09/10/2018 07:04 BST | Updated 09/10/2018 09:21 BST

Brexit Talks Enter Crunch Phase This Week But 'Big Issues' Remain Unsolved

Exit day is just six months away.

Christopher Furlong via Getty Images

Brexit talks enter the crunch phase from today, and with six months to go until the UK is set to leave the EU, a flurry of activity and argument is due to be unleashed. 

Downing Street is playing down expectations a deal will be reached this month, warning that “big issues” remain to be resolved.

Just over a week remains before the October 18 EU Council summit in Brussels which was initially pencilled in as the deadline for agreement on withdrawal.

It is now seen more likely that a special summit in November will need to be called to reach a deal.

On the domestic front, Tory MPs return to parliament today after their party conference which saw leading Brexiteers, including Boris Johnson, demand Theresa May ditch her Chequers plan.

Steve Baker, the influential pro-Brexit backbencher, this morning said 40 of his colleagues were still committed to voting against May’s proposal.

Brexit Secretary Dominic Raab will update the Commons on the status of the negotiations this afternoon.

Yves Herman / Reuters
Ireland's Prime Minister Leo Varadkar and European Union's chief Brexit negotiator Michel Barnier

The tricky issue of how to avoid a hard border between Northern Ireland and the Republic of Ireland still needs to be solved - and technical talks will continue this week.

The “backstop” plan, proposed by Brussels, would see Northern Ireland staying in the EU customs union while the rest of the UK left.

The British government has rejected this as “unacceptable” as it would create a customs border inside the UK.

Instead, the UK has proposed keeping the entire UK in a “time-limited” customs union with the EU while a final deal is hammered out during a transition period.

DUP leader Arlene Foster is making a three-day visit to Brussels to meet the EU’s chief negotiator Michel Barnier. She has said avoiding a border in the Irish sea is a “red line” for her party.

May needs the support of DUP MPs to maintain a majority in the Commons.

Hopes that a withdrawal deal can be completed within weeks were fuelled this weekend by comments from Ireland’s deputy prime minister, Simon Coveney, who insisted that both sides were 90% there.

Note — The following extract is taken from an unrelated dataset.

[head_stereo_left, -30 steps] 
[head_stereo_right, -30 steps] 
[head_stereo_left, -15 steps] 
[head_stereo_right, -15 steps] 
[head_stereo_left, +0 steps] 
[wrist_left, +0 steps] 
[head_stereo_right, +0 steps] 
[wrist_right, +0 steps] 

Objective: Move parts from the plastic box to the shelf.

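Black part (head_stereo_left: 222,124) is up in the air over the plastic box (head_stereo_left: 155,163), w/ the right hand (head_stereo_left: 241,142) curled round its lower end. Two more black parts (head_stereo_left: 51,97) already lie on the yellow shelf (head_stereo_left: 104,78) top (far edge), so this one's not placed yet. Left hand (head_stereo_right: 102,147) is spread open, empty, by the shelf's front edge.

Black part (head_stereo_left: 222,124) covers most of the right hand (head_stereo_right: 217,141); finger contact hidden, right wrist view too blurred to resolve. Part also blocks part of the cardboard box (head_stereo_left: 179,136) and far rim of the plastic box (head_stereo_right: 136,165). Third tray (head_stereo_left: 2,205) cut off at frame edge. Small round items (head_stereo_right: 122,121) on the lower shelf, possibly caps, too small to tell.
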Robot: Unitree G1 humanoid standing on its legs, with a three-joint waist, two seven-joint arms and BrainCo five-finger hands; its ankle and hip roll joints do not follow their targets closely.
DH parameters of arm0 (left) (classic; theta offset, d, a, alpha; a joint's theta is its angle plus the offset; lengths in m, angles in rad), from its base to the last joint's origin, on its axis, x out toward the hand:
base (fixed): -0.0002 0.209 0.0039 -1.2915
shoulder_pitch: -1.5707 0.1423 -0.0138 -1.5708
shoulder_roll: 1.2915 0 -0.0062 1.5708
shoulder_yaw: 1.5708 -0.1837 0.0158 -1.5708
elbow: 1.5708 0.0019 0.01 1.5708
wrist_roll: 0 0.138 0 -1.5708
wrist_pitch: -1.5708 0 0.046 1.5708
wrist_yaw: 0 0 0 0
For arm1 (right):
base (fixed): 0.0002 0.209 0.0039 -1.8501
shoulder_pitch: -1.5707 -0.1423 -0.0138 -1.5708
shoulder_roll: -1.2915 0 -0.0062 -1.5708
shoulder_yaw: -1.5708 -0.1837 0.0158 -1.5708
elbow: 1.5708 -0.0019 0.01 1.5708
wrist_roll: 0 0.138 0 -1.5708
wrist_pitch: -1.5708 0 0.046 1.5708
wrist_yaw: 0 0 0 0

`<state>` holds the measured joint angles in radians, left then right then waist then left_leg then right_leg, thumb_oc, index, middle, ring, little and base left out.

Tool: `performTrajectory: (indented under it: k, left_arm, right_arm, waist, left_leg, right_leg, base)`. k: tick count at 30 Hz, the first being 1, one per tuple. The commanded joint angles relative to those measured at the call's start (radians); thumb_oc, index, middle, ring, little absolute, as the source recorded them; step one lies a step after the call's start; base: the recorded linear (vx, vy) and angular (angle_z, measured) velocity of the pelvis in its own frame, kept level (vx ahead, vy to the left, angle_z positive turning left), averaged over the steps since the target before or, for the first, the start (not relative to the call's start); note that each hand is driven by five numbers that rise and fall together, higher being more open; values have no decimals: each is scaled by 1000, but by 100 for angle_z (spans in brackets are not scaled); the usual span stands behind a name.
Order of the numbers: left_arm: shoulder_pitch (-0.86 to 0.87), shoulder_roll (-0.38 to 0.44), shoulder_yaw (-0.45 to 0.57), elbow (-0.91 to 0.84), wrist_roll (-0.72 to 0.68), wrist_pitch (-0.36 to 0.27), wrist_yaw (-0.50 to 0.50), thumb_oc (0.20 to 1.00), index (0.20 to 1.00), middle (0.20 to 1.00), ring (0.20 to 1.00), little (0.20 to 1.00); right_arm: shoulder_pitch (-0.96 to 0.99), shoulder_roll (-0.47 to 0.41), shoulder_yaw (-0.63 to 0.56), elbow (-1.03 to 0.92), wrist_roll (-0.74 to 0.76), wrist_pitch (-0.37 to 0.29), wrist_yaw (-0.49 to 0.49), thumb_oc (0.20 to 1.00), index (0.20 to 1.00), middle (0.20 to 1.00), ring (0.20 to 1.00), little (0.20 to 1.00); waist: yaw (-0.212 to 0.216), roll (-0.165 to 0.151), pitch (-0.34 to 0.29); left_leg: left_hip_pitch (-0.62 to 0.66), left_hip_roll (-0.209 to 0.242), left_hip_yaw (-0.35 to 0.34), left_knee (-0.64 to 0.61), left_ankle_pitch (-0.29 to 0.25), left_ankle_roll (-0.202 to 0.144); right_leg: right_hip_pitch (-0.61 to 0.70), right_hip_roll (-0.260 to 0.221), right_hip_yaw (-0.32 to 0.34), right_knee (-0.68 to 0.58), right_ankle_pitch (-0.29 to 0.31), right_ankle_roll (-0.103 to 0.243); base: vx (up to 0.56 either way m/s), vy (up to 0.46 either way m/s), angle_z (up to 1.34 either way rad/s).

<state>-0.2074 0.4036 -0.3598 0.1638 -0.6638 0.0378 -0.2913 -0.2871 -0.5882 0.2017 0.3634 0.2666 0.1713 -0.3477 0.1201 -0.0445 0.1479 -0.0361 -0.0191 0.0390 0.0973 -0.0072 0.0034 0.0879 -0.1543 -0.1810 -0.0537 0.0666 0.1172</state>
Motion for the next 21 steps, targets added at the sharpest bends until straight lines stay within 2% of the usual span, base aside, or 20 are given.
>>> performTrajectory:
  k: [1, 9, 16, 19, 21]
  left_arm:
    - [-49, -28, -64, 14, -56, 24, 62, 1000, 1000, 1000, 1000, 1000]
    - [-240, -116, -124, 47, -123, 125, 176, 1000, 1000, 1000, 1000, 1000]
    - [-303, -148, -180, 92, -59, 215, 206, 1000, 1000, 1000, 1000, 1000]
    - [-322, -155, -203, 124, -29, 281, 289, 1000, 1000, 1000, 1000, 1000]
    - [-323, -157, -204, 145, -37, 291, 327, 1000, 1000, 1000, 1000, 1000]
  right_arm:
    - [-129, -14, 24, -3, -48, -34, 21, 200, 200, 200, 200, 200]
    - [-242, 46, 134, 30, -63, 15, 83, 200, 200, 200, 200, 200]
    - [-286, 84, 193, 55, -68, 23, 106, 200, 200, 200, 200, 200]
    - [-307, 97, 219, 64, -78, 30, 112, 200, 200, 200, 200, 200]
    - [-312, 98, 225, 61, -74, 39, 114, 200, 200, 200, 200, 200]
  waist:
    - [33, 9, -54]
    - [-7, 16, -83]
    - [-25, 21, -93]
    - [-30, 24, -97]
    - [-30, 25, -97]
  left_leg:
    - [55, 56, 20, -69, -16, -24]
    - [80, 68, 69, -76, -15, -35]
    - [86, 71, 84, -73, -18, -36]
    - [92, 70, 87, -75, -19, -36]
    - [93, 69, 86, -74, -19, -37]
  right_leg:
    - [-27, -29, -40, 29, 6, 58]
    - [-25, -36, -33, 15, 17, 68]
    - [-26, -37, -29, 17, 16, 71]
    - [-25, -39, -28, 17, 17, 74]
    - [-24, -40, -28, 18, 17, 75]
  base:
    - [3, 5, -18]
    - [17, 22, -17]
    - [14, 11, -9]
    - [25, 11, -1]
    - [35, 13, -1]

But the prime minister’s spokesman said on Monday: “We have always said that we are working hard for a deal this autumn and that continues at pace.

“It’s worth me pointing out that there is a difference between people talking optimistically about a deal and a deal, including both a withdrawal agreement and a future framework, actually being agreed.

“There remain big issues to work through and, as the PM has said, this will require movement on the EU side.”

Raab had initially been reported to be headed to Brussels later this week for direct talks with Barnier. But no visit has been announced.

May’s future as prime minister could be decided before the end of the year, when MPs are asked to asked to approve the deal in a high stakes parliamentary vote.

Hardline Brexiteer Tory backbenchers have warned her they will vote against any deal that resembles Chequers.

Jeremy Corbyn has also said Labour would vote against the proposed deal as it stands and would push for a general election.

SNP Nicola Stugeon said on Sunday that Scotland should get the same backstop deal as Northern Ireland in order to remain in the customs union after Brexit.